Mevrouw Hostekint, u zegt dat de Brusselse woningmarkt niet dezelfde is als de Vlaamse. Dat klopt. Maar er is een onderscheid tussen het principe en de modaliteiten. In Brussel vindt u het een goed principe en in Vlaanderen niet. De reden waarom we in Vlaanderen andere modaliteiten voor de tijdelijke huurcontracten willen invoeren, is net omdat we het verschil tussen de Brusselse en Vlaamse markt erkennen. Alleen is het zo dat uw verhaal niet echt consistent is met wat uw partij in Brussel doet.
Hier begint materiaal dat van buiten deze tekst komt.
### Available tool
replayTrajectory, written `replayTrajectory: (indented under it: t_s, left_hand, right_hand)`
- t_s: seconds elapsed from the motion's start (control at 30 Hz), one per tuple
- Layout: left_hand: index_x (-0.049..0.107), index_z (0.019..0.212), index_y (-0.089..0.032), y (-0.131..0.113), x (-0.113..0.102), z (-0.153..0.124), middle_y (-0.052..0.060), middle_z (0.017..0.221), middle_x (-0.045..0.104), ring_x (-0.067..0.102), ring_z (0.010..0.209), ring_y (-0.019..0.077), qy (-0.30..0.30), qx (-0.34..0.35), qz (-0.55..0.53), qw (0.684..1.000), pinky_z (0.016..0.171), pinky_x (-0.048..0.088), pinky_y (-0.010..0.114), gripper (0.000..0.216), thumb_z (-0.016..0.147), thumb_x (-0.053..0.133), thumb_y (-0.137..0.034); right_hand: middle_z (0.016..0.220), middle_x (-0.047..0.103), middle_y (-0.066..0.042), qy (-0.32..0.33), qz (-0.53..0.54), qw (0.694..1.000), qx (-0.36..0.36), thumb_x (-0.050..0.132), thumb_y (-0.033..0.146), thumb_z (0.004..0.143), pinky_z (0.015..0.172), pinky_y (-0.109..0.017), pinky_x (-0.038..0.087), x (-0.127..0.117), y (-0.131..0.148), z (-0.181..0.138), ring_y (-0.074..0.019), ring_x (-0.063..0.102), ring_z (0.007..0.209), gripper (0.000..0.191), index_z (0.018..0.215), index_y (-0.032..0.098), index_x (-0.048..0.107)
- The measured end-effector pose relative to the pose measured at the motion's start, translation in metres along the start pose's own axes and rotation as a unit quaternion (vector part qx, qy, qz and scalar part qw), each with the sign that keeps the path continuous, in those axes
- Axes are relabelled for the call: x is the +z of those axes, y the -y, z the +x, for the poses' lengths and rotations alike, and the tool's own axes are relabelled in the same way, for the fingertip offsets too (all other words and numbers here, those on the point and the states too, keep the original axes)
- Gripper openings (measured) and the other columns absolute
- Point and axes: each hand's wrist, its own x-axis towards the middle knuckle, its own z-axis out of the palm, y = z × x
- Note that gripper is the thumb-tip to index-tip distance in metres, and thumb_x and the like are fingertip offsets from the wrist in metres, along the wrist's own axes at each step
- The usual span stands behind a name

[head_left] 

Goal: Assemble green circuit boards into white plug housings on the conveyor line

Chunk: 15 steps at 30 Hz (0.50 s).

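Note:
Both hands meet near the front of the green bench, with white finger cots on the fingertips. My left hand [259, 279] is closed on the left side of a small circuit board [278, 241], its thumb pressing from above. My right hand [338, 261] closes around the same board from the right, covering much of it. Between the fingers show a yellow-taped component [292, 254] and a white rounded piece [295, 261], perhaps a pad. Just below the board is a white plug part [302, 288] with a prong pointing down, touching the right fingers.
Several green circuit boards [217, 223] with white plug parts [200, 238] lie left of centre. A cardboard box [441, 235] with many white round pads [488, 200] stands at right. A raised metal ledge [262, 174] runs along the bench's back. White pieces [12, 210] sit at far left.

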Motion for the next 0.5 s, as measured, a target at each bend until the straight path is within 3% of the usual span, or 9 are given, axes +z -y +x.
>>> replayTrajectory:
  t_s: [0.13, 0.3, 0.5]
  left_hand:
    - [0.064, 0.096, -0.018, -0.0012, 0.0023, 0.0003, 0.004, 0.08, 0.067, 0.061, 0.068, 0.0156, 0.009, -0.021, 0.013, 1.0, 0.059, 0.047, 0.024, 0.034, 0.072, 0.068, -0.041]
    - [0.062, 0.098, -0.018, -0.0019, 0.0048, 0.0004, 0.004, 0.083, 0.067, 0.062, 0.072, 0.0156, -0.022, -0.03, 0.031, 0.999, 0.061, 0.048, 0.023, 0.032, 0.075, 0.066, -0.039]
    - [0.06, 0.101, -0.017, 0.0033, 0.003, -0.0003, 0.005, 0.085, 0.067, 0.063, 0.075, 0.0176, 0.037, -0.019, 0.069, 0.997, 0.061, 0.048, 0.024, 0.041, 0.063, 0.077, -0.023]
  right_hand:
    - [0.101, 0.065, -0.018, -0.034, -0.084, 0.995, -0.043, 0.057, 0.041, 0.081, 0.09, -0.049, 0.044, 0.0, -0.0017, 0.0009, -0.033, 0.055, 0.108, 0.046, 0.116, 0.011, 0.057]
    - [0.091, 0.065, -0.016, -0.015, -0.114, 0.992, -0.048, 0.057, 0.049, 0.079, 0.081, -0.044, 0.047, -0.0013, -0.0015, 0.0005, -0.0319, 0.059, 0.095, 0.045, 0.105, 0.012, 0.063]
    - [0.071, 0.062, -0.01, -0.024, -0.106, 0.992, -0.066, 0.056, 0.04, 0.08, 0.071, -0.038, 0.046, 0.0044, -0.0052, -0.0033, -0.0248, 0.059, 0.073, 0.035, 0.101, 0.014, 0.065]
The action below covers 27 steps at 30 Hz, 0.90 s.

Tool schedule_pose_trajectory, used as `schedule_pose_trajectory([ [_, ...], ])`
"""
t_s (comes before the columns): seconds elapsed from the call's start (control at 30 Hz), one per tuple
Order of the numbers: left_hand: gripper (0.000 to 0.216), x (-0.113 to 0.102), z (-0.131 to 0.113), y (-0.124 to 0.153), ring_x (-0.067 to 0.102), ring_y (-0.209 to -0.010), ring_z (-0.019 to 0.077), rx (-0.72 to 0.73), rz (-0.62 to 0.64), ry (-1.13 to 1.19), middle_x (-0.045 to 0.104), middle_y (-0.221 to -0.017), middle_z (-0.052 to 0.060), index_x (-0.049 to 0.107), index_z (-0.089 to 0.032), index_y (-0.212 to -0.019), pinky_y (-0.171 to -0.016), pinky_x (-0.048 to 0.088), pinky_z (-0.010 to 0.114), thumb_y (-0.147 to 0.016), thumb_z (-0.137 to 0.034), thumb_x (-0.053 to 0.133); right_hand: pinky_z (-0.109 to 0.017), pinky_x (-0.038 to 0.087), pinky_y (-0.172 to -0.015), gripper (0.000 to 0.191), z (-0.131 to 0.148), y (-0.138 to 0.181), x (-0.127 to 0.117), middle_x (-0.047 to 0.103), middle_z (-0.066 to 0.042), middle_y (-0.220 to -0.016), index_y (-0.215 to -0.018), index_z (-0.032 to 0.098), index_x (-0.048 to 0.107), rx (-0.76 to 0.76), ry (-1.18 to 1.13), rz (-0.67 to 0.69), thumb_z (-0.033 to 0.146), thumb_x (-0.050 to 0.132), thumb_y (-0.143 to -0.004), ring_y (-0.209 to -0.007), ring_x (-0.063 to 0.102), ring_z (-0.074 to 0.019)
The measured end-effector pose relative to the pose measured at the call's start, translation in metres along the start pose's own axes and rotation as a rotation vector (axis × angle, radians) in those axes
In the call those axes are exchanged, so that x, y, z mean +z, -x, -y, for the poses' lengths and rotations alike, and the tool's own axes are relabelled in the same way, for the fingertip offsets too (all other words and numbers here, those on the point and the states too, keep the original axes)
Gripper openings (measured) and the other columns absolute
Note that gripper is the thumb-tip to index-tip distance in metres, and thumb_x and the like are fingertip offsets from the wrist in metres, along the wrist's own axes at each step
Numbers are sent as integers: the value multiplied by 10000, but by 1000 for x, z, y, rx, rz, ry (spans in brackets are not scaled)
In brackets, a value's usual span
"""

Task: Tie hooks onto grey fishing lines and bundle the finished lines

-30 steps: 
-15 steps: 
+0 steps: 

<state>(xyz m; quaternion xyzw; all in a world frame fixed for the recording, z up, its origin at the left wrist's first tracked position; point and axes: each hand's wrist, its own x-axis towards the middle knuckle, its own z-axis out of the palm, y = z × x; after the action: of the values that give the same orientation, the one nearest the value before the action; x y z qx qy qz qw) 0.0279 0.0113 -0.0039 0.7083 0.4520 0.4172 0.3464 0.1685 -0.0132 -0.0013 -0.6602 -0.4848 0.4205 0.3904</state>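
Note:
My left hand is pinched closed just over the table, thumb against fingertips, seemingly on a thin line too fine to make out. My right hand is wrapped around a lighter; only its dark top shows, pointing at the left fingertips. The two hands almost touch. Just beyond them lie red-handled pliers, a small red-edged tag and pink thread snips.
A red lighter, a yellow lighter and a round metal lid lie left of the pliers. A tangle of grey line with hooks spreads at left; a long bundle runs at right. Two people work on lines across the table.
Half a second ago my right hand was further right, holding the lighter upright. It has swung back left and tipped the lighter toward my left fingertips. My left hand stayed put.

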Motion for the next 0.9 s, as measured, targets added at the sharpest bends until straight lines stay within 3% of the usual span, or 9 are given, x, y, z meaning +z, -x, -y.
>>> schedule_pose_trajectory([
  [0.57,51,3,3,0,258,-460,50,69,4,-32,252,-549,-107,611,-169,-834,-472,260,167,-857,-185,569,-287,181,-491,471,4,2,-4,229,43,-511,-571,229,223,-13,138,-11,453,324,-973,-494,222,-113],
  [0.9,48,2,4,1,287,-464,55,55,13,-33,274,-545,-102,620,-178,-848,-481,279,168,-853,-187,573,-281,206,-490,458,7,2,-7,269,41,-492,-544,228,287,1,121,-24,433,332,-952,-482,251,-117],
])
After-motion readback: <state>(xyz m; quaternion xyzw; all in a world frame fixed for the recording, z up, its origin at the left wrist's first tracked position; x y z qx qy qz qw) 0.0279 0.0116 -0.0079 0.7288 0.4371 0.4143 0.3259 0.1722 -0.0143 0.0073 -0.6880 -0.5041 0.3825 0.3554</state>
U moet een onderscheid maken tussen het principe en de modalititeiten. Wat u de ene dag wel goed vindt, vindt u de andere dag niet goed. Het is moeilijk om daar een lijn in te trekken. Maar we erkennen die verschillen tussen de twee woningmarkten in de onderscheidende factoren die de modaliteiten zijn.
Vraagt nog iemand het woord? (Neen)
De algemene bespreking is gesloten.
Artikelsgewijze bespreking
Dames en heren, aan de orde is de artikelsgewijze bespreking van het ontwerp van decreet. (Zie Parl.St. Vl.Parl. 2015-16, nr. 814/1)
– De artikelen 1 tot en met 65 worden zonder opmerkingen aangenomen.
De artikelsgewijze bespreking is gesloten.
We zullen straks de hoofdelijke stemming over het ontwerp van decreet houden.